RegEx to replace entire string with first two values - regex

I'm trying to come up with a regex expression to replace an entire string with just the first two values. Examples:
Entire String: AO SMITH 100108283 4500W/240V SCREW-IN ELEMENT, 11"
First Two Values: AO SMITH
Entire String: BRA14X18HEBU / P11-042 / 310-470NL BRASS 1/4 x 1/8 HEX
BUSHING
First Two Values: BRA14X18HEBU / P11-042
Entire String: TWO-HOLE PIPE STRAP 4" 008004EG 72E 4
First Two Values: TWO-HOLE PIPE
The caveat is I'm wanting to preserve any kind of special characters and not count them, like "/"'s and "-"'s. The current code I've written does not, instead leaves the new values entirely blank. Only the first example above works.
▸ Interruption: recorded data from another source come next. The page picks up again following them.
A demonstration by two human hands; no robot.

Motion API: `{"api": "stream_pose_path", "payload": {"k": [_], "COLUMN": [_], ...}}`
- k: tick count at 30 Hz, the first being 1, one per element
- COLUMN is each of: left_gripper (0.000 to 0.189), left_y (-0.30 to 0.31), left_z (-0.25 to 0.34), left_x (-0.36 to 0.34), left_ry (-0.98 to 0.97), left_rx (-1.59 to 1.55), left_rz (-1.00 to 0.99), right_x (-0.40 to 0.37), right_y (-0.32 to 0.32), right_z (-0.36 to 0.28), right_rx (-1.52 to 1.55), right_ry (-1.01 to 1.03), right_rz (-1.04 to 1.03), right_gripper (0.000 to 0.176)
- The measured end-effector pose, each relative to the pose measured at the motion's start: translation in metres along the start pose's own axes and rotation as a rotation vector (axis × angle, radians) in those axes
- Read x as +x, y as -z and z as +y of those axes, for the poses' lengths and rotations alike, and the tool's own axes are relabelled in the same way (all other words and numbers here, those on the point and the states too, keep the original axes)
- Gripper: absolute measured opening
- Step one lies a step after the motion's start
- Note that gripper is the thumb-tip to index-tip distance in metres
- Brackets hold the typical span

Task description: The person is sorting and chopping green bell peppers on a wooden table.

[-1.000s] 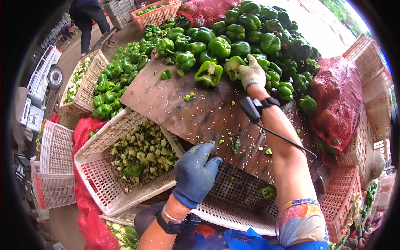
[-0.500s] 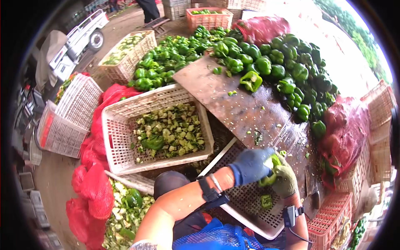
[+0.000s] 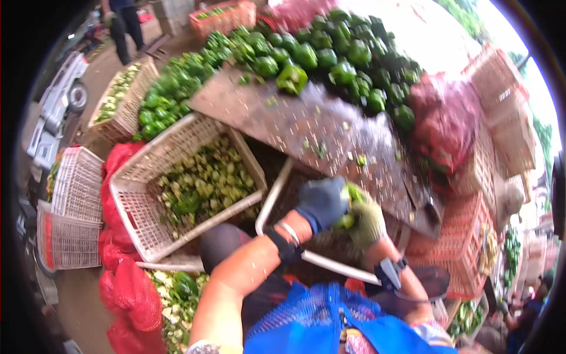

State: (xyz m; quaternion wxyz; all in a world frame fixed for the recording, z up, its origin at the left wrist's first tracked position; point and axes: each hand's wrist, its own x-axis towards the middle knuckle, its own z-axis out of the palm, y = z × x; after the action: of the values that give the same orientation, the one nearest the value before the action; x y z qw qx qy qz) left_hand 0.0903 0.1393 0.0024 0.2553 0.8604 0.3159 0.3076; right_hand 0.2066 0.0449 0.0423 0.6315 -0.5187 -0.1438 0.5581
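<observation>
My left hand [image 3: 322, 204], in a blue glove, is closed on a green bell pepper [image 3: 349, 203]. My right hand [image 3: 367, 222], in a pale green glove, is closed around the same pepper from the other side. The pepper is partly hidden by the gloves and blurred. Both hands are above a white-rimmed plastic crate [image 3: 330, 264] close to my lap. Just beyond them is a worn board [image 3: 295, 127] scattered with seeds and green scraps. A cut-open pepper [image 3: 292, 79] lies at its far edge. A knife with a dark handle [image 3: 434, 212] lies on the board's right end.
To the left, a crate [image 3: 131, 227] holds pepper cores and scraps. Whole green peppers [image 3: 359, 53] are heaped behind the board. Red mesh sacks [image 3: 445, 121] and stacked crates [image 3: 501, 112] stand on the right. A person's legs [image 3: 124, 32] show at the back left.
The camera view has turned, so the board, crates and pepper heap appear shifted left and up. Both hands still hold the pepper together, over the crate.
</observation>
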Motion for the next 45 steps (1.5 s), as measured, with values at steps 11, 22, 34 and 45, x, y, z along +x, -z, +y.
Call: {"api": "stream_pose_path", "payload": {"k": [11,22,34,45], "left_gripper": [0.043,0.027,0.027,0.046], "left_y": [0.011,0.048,0.053,0.155], "left_z": [0.001,0.031,-0.012,-0.044], "left_x": [0.021,0.006,0.032,0.007], "left_ry": [0.147,0.541,0.364,0.269], "left_rx": [-0.333,-1.098,-0.76,0.217], "left_rz": [-0.458,-0.517,-0.007,0.591], "right_x": [-0.015,-0.021,-0.023,0.165], "right_y": [0.03,0.054,0.087,-0.043], "right_z": [-0.009,0.013,-0.042,-0.072], "right_rx": [-0.059,0.337,-1.54,-1.172], "right_ry": [-0.085,-0.187,0.438,0.609], "right_rz": [-0.081,-0.336,-0.048,-0.01], "right_gripper": [0.062,0.055,0.068,0.06]}}
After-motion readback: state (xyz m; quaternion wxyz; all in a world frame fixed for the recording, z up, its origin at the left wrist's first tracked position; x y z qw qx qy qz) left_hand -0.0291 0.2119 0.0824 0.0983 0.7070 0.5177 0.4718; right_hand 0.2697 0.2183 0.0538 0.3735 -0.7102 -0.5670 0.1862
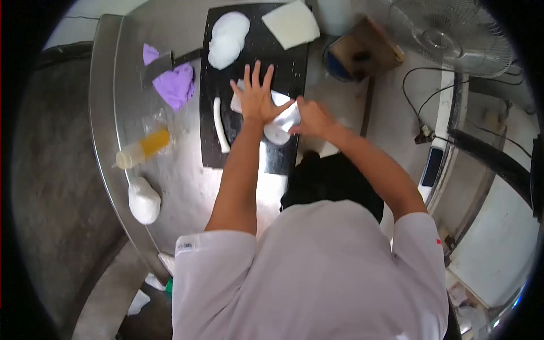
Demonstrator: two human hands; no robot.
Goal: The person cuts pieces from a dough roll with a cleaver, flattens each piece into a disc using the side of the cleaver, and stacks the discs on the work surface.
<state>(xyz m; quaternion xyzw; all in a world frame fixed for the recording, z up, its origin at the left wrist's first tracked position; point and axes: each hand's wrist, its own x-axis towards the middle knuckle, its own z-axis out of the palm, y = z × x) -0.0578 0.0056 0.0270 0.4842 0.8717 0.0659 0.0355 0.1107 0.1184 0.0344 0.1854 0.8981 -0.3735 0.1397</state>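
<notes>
My left hand [258,105] lies flat with its fingers spread on a shiny, flat metal blade [288,118], which looks like a cleaver or dough scraper. The right end of that blade is gripped by my right hand [315,118]; its handle, if any, is hidden. Just below the blade's edge shows a thin round white dough wrapper [277,135] on the black board [212,85]. Left of my left forearm, a white dough roll [220,126] rests lengthwise on the board. Toward the board's far end are overlapping piles of white round wrappers [228,38].
A folded cream cloth or sheet [290,24] lies at the board's far right corner. On the steel table's left stand or lie a purple cloth [177,88], a black-handled blade [156,67], a yellow-liquid bottle [144,148] and a white bundle [144,202]. Rightward are a cardboard box [368,48] and fan [442,39].
</notes>
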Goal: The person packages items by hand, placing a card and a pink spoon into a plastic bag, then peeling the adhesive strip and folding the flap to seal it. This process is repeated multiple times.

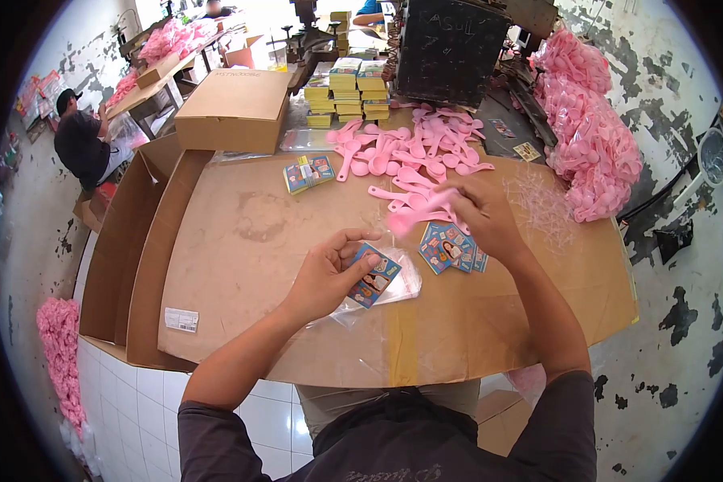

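Observation:
My left hand (317, 281) pinches a blue printed card (375, 279) between thumb and fingers, over a stack of clear plastic bags (406, 289). In my right hand (488, 215) is a pink plastic spoon (410, 218), slightly smeared by motion, its bowl end pointing toward the card. Fanned-out blue cards (450, 247) lie on the cardboard just below my right hand. A heap of pink spoons (426, 145) spreads out beyond both hands. Up and to the left, a banded bundle of cards (308, 174) rests on the cardboard.
A closed cardboard box (231, 104) and stacked card bundles (347, 88) stand at the back, beside a black metal box (450, 52). Bags of pink spoons (594, 128) hang at right. An open carton (136, 249) flanks the left edge. Another person (84, 145) sits far left.

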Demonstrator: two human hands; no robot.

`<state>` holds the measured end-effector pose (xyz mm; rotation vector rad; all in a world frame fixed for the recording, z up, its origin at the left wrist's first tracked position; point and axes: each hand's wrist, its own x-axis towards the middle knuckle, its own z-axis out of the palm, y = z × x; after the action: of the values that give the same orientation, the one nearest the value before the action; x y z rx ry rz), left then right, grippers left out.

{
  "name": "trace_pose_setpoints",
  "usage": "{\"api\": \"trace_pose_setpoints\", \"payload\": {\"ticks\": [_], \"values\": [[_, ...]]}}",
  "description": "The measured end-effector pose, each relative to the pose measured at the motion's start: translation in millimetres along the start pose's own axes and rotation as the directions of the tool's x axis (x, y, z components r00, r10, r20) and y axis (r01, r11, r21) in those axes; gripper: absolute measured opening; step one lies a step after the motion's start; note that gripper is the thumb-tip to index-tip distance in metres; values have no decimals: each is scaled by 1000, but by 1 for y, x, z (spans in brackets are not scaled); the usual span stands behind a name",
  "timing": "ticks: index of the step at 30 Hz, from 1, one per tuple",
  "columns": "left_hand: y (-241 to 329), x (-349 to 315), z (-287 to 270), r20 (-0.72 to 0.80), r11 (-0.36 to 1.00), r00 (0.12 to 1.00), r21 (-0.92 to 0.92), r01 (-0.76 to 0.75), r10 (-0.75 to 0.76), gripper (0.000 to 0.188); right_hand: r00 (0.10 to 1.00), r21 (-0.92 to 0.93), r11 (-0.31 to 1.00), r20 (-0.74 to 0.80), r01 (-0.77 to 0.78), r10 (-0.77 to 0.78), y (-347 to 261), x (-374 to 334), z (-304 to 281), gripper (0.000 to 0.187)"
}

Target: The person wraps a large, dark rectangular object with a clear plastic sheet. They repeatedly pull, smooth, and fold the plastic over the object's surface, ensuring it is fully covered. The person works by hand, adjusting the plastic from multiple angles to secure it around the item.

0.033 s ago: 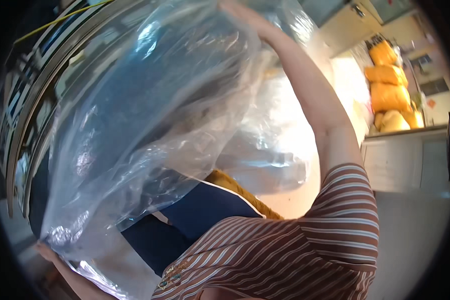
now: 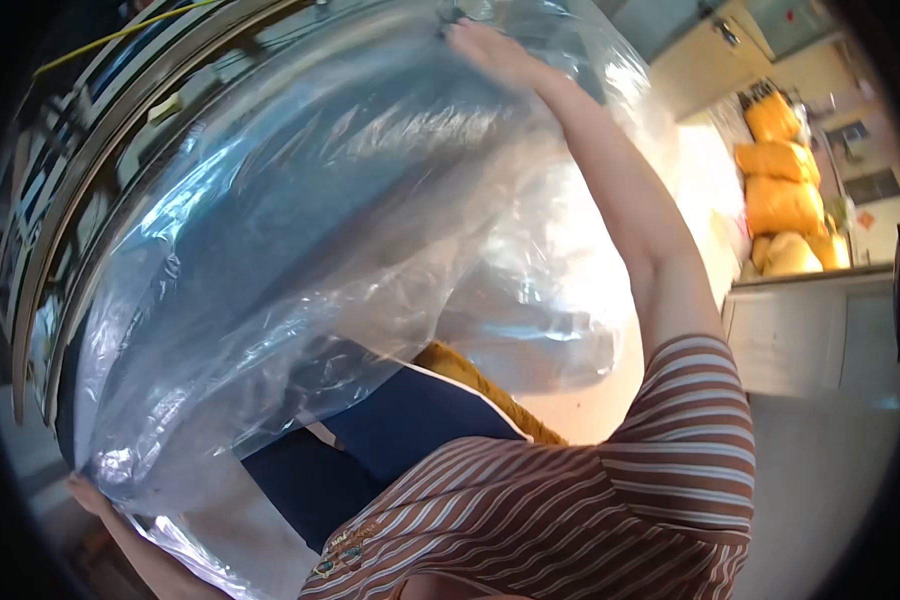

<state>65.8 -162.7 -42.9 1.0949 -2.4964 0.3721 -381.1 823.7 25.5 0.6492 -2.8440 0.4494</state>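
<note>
A large sheet of clear plastic film (image 2: 300,210) is stretched out in front of me, creased and shiny, over a dark bluish surface. At the far edge my right hand (image 2: 488,52) is closed on the film, arm reaching well forward; its fingertips are partly blurred. My left hand (image 2: 88,494), low at the left, has its fingers closed on the near left corner of the film. Between the hands the film hangs in loose folds and partly covers my dark blue trousers (image 2: 400,415).
Long curved metal rails (image 2: 45,270) run along the left side, with a yellow strip (image 2: 120,38) above them. Yellow-orange packed bags (image 2: 782,205) are stacked at the right, beyond a pale cabinet (image 2: 790,325). A mustard-brown cushion-like edge (image 2: 485,388) shows beside my legs.
The film has spread out wider and flatter toward the far left. My right hand has shifted slightly nearer and to the right; my left hand has barely moved.
</note>
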Motion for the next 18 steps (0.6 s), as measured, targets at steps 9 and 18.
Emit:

Here's what I've got so far:
Matching Value:
^(\w+) +(\w+).+$
New Value:
$1 $2

One option could be using a single capture group and use that in the replacement.
^(\w+(?:-\w+)?(?: +\/)? +\w+(?:-\w+)?).+
The pattern matches:
^ Start of string
( Capture group 1
\w+(?:-\w+)?Match 1+ word charss with an optional part to match a - and 1+ word chars
(?: +\/)? Optionally match /
+\w+(?:-\w+)? Match 1+ word charss with an optional part to match a - and 1+ word chars
) Close group 1
.+ Match 1+ times any char (the rest of the line)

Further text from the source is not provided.